Pages

zaterdag 12 januari 2013

Recensie: Maanlicht (2012), Hella S. Haasse


Over het demonische dansfeest dat de wereld is

Maanlicht is een verhalenbundel van Hella Haasse die postuum is uitgegeven. In het Nawoord zegt redacteur Patricia de Groot dat de verhalen die erin staat pas na de dood van Haasse ontdekt zijn. De auteur maakte er zelf gewag van, maar was de verhalen kwijt. Het blijft onzeker of Haasse de selectie bedoeld heeft die in deze bundel staat.

Het betreft vier jeugdverhalen, waarin verbeelding en werkelijkheid door elkaar lopen. Het eerste verhaal Een verhaal geheten, kreeg eerder van de schrijfster de toevoeging (1938) mee. Volgens Patricia is niet duidelijk of het verhaal speelt in 1938 of dat Haasse het in dat jaar schreef. Dat laatste lijkt me gegeven de stijl het meest voor de hand liggen. Het is wat uitbundig van toon en ademt de sfeer van een adolescent. Het verhaal gaat over een voormalige bankmedewerker, die zich heeft teruggetrokken op een ver eiland. De man richt zich tot een ander, die van het eiland weggaat, om uit te leggen wat hem ertoe gebracht heeft de boze wereld te verlaten. ‘Ik wilde weggaan, ergens naartoe waar ik niet meer gedwongen toeschouwer hoefde te zijn van het demonische dansfeest dat de wereld is.’  

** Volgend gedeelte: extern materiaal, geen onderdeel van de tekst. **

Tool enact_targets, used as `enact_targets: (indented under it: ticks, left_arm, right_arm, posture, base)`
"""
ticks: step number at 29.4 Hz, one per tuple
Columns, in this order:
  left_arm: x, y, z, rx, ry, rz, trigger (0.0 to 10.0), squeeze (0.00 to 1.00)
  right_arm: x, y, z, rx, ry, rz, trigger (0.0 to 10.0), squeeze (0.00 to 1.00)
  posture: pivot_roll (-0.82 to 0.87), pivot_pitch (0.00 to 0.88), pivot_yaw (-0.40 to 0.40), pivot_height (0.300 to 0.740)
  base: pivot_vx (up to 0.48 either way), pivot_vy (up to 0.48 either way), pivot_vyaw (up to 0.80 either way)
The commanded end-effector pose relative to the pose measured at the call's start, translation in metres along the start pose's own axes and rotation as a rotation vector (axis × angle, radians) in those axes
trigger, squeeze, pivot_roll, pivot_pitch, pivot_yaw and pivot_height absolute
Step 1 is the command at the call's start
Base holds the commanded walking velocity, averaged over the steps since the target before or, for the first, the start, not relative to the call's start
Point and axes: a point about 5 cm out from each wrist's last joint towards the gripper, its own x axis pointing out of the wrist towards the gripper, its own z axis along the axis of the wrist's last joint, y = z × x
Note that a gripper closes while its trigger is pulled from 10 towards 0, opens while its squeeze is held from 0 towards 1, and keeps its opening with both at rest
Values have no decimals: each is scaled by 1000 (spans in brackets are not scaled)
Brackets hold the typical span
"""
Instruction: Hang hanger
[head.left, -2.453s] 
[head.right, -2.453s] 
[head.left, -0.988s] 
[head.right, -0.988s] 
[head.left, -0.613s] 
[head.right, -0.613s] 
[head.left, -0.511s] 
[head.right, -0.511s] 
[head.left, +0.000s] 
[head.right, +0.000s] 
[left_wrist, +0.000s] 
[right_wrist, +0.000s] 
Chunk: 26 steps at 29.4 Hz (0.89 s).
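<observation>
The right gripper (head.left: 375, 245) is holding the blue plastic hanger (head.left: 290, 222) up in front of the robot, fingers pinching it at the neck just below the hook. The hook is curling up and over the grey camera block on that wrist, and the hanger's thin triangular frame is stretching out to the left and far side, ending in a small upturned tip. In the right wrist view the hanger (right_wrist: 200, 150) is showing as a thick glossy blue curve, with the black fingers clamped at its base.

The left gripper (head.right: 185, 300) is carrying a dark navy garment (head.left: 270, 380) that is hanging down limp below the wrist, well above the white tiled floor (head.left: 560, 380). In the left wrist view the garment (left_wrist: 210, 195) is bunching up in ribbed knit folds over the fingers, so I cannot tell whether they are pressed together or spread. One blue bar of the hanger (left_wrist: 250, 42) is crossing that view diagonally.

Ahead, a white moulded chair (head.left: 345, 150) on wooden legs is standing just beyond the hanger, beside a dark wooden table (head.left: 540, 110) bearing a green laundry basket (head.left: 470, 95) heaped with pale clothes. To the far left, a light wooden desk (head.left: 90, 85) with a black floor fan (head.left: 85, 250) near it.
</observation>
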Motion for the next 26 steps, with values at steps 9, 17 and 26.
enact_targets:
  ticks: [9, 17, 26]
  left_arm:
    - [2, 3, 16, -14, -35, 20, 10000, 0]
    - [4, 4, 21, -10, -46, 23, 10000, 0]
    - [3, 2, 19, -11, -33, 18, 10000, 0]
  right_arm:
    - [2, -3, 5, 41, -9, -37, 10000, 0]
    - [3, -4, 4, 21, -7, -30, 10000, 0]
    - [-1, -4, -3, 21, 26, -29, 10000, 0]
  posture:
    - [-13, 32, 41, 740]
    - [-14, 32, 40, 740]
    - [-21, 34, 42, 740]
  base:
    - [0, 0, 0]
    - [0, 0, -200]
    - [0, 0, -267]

In het titelverhaal Maanlicht keert een jonge vrouw tijdelijk terug uit Zwitserland naar Amsterdam. Ze heeft geen onderkomen en krijgt een etage aan de gracht aangeboden van een kennis die elders verblijft. Op die etage spelen zich in het maanlicht vreemde zaken af. Een hazewindhond blaft vanaf een etage boven haar. Ze wil haar overjas uittrekken maar merkt dat ze die niet draagt. De hond blijft haar bezighouden tot aan haar vertrek. Haasse houdt wel van het spookachtige, heeft ze tegen Patricia gezegd. 

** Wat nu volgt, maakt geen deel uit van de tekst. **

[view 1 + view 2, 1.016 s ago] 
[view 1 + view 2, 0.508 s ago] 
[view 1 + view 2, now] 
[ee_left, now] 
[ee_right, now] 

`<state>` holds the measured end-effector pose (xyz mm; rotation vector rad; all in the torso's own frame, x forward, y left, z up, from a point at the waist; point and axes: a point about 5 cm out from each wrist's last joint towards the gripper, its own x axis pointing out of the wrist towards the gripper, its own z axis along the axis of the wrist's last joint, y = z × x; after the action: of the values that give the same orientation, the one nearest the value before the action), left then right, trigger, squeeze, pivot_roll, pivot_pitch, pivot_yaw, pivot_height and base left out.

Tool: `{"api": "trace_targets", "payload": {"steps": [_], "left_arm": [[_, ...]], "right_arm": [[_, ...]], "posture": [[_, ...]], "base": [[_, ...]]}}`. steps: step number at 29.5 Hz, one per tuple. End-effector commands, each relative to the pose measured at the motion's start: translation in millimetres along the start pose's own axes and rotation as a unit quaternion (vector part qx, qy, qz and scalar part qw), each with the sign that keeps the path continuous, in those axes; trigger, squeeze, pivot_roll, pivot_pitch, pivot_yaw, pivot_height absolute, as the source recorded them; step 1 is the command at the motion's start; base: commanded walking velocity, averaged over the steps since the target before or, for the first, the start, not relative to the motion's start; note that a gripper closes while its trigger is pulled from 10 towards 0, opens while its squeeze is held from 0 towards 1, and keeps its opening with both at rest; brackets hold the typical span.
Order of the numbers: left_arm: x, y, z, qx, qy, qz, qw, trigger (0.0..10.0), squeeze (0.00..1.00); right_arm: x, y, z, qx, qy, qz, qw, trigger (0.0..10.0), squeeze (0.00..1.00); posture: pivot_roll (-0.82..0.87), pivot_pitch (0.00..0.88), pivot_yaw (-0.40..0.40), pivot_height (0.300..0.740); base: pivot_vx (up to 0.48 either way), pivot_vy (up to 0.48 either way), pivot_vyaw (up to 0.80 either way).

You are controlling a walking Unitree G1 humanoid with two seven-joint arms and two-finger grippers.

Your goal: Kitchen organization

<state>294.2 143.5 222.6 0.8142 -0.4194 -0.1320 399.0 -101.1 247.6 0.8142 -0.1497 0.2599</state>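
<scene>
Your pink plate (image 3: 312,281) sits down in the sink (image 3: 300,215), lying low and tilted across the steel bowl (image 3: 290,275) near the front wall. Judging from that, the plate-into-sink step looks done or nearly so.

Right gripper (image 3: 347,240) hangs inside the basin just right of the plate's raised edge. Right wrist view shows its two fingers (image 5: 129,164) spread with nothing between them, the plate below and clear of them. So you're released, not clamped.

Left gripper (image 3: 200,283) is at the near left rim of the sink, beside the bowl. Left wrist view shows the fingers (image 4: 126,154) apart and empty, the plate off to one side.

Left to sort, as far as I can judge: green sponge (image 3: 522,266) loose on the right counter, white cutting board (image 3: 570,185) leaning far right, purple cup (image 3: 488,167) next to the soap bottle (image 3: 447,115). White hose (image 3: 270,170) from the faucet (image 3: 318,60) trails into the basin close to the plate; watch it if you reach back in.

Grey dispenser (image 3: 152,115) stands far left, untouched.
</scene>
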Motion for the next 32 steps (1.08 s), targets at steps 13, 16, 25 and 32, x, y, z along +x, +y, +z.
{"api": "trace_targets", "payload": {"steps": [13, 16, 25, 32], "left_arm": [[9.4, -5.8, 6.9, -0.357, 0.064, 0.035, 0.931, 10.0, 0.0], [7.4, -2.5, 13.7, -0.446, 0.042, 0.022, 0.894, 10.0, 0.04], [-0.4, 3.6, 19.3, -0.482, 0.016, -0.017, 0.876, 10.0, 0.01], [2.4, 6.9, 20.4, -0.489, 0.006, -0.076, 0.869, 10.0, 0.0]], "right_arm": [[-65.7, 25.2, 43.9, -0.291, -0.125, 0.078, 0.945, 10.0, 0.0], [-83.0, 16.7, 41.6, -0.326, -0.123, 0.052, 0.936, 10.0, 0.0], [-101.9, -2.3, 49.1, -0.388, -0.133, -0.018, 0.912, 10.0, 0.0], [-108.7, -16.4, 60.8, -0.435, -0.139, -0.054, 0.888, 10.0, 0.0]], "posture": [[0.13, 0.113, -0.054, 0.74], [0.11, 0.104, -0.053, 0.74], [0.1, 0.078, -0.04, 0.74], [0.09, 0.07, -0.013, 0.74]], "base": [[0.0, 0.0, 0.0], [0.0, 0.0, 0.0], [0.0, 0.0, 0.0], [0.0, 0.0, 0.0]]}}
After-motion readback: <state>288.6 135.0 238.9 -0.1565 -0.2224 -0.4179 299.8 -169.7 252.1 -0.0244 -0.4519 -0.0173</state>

In Landschap in olieverf komt het spookachtige ook voor, maar hier is het meer symbolisch. Eunice en Caspar, een pas getrouwd stel, trekt na hun huwelijksreis in bij de moeder van de jongen, die midden in de natuur woont. Caspar toont Eunice een zolderkamer met een bed en een schildering, waarop een jongeman voorkomt die op Caspar lijkt. Eunice is in de ban van die jongen. Haar echtgenote wordt er echter ziek van. Ik proefde er iets in van het mythische van Adriaan Roland Holst.

Caulder Hall ligt mij na aan het hart. Het ademt een Britse sfeer en speelt zich af in de Schotse hooglanden. De Hollandse Laura Eskes, veertig jaar oud en ongetrouwd, besluit na de dood van haar moeder tot een buitenlandse reis. Hotel Caulder lijkt haar wel wat. Ze wordt echter niet vriendelijk ontvangen door de eigenaresse, miss Caulder. Die heeft twee vaste mannelijke gasten, de oorlogsinvalide Doon en Reggie met zijn peper- en zoutkleurige haar, die gesteld zouden zijn op hun privacy. Eskes weet toch gedaan te krijgen dat ze mag blijven. De mannen zijn helemaal niet zo moeilijk in het contact. Doon speelt piano en Reggie toert met haar roekeloos in een bus rond het Loch. Laura wordt kalm bij de gedachte dat miss Caulder in de kamer naast haar slaapt, maar miss Caulder is zo rustig niet, blijkt na het afscheid.  

Aardige verhalen van de grande dame van de Nederlandse literatuur, die behalve de verhalenbundel Het tuinhuis (2006) toch vooral bekend is van haar lijvige romans. Als het om de kortere baan gaat geef ik boven deze nog wat onvolgroeide verhalen de voorkeur aan de novelle Transit, het fantastische boekenweekgeschenk uit 1994.